Prep your veggies! Chop, dice and and sauté in olive oil on medium-low heat.
Obviously this can be amended to your liking, I went with onion, kale, broccolini, red cabbage and shaved zucchini… so pretty!
A note about shaving zucchini… definitely wait to add this to the sauté as the ribbons will wilt fairly quickly.
Boil water in a large pan and add a few dashes of sea salt. Cook the delicious gluten free pasta of your liking.
Hard cheese: I use my food processor and slice it… so easy!
After the chicken is cooked through transfer to a dish and set aside. There should be some delicious yumminess left over, i.e. olive oil and chicken fat… you want to get that into the pasta. So! After draining the pasta, mix the two together. Scrape as much of the browning juices out of the cast iron skillet as possible.
Mix in the chicken, sautéed veggies and cheese.
I plated the elements here individually; as I actually presented the dish to the pasta party… less pretty. But hey, I had to bike it and the conditions were unforgiving.
This pasta dish was perfect for a pre-race eve meal. It didn’t feel overly heavy–but definitely filling.
I am currently training for the Marathon de Paris this April so I am very happy that I decided to run the Hyannis half… initially I had some reticence (to say the least). I also had low expectations as my achilles has been a nuisance as of late. Ultimately, I ended up having a great race running mostly 7:30’s and coming within a minute of my PR. (Gun time 1:43, net time 1:41, PR 1:40.) Additionally, my time rounded up my team’s time to take 4th place overall beating out the B.A.A.! (Truth be told this was due to the very fast times of my cohorts! Congrats to my teammate Owen who placed 2nd overall and to Esteban who ran a 1:22 half for his very first race!)
The race was a huge confidence builder and despite the photo of me icing in a snow bank, I felt really good afterwards. Full race report to follow!
Thanks for sharing, David! This has been my experience, too, with eczema. Every so often, I “treat myself” with beer, and I’m sorry for it the rest of the week.
Take it from a celiac GF for over 10 years- hard alcohol (including bourbon and scotch) is gluten free. Any gluten in the raw ingredients is removed in the distilling process. Enjoy a drink!
I think I read this somewhere–that by virtue of being a spirit all gluten is eliminated–but maybe it’s the tannins of scotch and bourbon that activates the psoriasis. No clue! Anyway, thanks for reading!

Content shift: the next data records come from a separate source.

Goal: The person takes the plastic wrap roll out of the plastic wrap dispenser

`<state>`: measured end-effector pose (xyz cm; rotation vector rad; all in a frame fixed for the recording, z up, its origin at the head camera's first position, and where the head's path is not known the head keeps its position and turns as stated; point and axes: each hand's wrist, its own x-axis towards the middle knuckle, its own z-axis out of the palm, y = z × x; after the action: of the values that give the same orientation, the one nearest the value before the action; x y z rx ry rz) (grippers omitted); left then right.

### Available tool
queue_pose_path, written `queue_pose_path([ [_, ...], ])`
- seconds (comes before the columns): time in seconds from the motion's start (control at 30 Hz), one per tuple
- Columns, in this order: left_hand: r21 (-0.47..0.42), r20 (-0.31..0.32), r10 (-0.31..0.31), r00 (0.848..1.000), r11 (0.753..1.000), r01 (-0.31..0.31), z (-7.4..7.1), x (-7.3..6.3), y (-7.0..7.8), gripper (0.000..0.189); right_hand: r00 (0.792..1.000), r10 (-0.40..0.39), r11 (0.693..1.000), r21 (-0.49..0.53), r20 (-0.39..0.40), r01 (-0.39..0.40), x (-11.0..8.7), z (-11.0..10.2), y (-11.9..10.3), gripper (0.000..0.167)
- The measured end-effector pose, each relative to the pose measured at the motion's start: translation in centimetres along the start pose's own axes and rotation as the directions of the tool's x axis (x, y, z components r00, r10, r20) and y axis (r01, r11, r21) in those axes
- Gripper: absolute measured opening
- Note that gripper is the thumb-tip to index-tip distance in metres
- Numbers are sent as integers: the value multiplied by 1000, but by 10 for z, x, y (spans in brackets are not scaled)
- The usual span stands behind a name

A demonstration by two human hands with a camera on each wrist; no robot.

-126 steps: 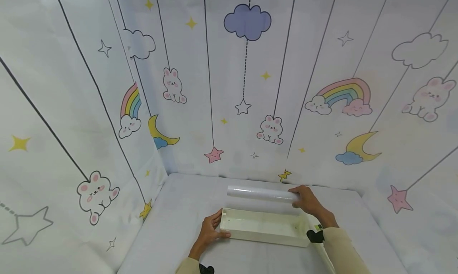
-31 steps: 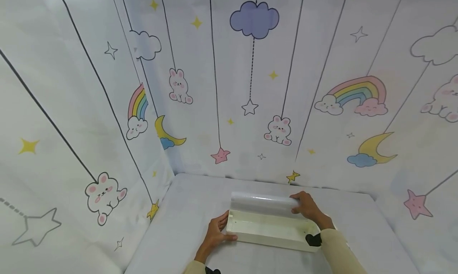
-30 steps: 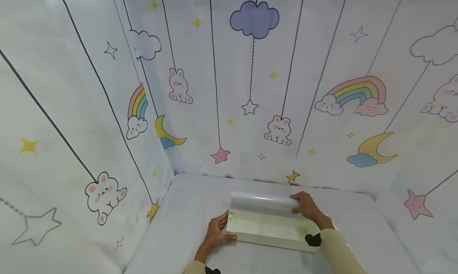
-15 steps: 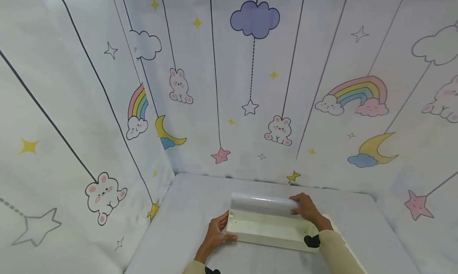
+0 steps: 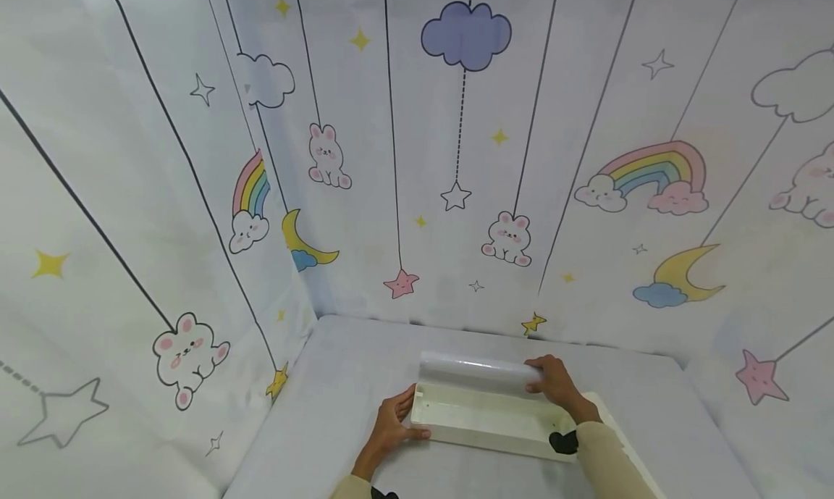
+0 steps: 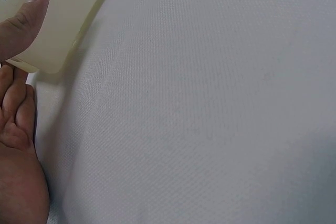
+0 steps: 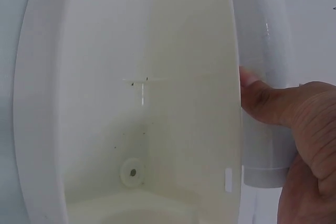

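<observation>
A long cream plastic box [image 5: 485, 437] with an uncovered hollow lies on the table, its inside facing up. My left hand [image 5: 389, 426] grips its left end, thumb on the front wall and fingers at the end and behind; the left wrist view shows that thumb [image 6: 32, 19] on the plastic. Along the box's back wall lies a shiny roll of plastic wrap [image 5: 476, 368]. My right hand [image 5: 557, 379] holds the roll's right end, with the thumb [image 7: 260, 98] between roll and box wall in the right wrist view. Its other fingers are mostly hidden behind the roll.
A long cream strip [image 5: 625, 441], seemingly the box's lid, runs from the box's right end towards the front, partly hidden by the right forearm. White cloth covers the table [image 5: 365, 368]. Patterned wall sheets [image 5: 456, 260] stand close behind and at both sides.
Compared with about four seconds ago, my right hand has brought the roll of plastic wrap nearer, down against the box's back wall. Over the last second almost nothing has moved; my left hand keeps its grip.
</observation>
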<state>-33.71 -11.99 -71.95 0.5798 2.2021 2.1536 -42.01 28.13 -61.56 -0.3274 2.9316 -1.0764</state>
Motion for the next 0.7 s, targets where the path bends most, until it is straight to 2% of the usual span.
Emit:
queue_pose_path([
  [0.27,7,3,14,1000,1000,-14,-1,2,-4,112,1000,9,1000,0,-11,-9,2,5,5,54],
  [0.37,-33,0,-31,1000,999,31,-1,2,-4,115,1000,3,1000,4,-16,-3,2,7,8,54],
  [0.47,-36,0,-50,999,998,50,-1,3,0,113,1000,-8,1000,4,-21,8,3,9,9,54],
  [0.63,7,3,-17,1000,1000,17,0,1,3,110,1000,7,1000,4,-12,-7,3,12,10,56],
  [0.7,4,2,-23,1000,1000,23,0,1,2,111,1000,9,1000,3,-7,-9,3,13,10,56],
])
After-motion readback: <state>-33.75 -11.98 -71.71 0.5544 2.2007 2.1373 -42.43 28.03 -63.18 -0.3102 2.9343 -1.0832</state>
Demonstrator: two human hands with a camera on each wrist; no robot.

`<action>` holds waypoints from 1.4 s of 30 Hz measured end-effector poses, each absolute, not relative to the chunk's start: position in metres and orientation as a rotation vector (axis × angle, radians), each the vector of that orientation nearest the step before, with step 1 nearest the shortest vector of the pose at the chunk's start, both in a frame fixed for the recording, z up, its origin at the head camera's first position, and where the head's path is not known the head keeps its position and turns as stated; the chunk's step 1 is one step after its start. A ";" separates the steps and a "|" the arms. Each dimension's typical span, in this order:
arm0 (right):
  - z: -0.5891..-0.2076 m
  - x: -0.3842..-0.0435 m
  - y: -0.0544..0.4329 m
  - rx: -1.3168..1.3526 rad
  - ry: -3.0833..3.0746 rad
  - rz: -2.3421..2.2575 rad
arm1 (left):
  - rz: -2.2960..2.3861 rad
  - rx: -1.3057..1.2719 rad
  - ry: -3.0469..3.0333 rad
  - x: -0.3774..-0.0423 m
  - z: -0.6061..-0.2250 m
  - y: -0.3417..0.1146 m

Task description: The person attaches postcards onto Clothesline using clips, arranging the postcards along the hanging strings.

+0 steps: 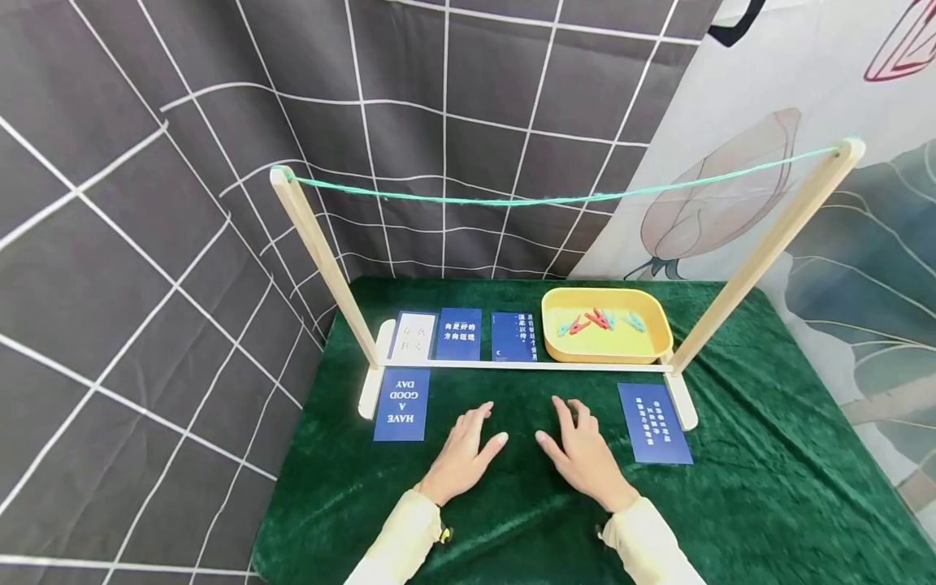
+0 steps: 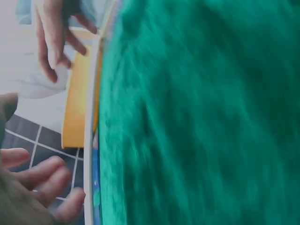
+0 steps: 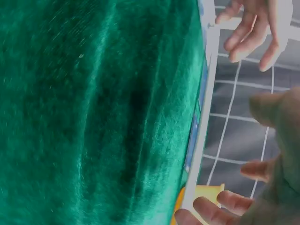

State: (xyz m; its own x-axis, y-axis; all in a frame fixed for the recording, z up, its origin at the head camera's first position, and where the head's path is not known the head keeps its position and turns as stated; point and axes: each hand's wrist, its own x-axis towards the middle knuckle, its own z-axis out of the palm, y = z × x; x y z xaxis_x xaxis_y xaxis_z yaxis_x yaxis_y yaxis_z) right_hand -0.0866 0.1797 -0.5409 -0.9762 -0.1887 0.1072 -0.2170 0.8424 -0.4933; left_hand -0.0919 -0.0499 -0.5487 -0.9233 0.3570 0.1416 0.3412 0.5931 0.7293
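Both hands hover over a green velvet cloth (image 1: 512, 504) in the head view, palms facing inward and holding nothing. My left hand (image 1: 462, 451) has its fingers loosely extended, closest to a blue card (image 1: 400, 406) printed "HAVE A GOOD DAY". My right hand (image 1: 582, 455) is likewise relaxed, to the left of another blue card (image 1: 654, 422) with white characters. Beyond them stands a wooden frame, its white bottom bar (image 1: 512, 366) running across and a green string (image 1: 483, 201) strung between its two posts. In the left wrist view the left fingers (image 2: 42, 180) look slightly bent.
Behind the bar lie a white card (image 1: 413, 337) and two blue cards, one in the middle (image 1: 459, 325) and one beside the tray (image 1: 512, 337). The yellow tray (image 1: 607, 355) holds several small red and blue clothespins (image 1: 600, 318). Wooden posts rise at left (image 1: 325, 264) and right (image 1: 768, 256).
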 end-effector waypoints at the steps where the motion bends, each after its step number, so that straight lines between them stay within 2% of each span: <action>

How old we’re you when you had your first symptoms for psoriasis?
early 20’s. A life-long battle since.
Sorry to hear that. But I’m glad it’s under control.
Thanks for the Christmas card. A little off the wall and really had me scratching. Pun there.
Kinda weird to have a different time perspective. It’s like having never left the neighborhood of your childhood memories.
Do you remember Kelly across the street?
I was really hoping someone with a sense of humor would appreciate it. I think Kelly was our babysitter?
Yes, she was!
Who else do you remember? How about the Nelson’s? They lived next to the big house on the corner of Prospect and Barstow.
Snow is almost gone now and any week the golf course will turn green. I love the view from the front porch.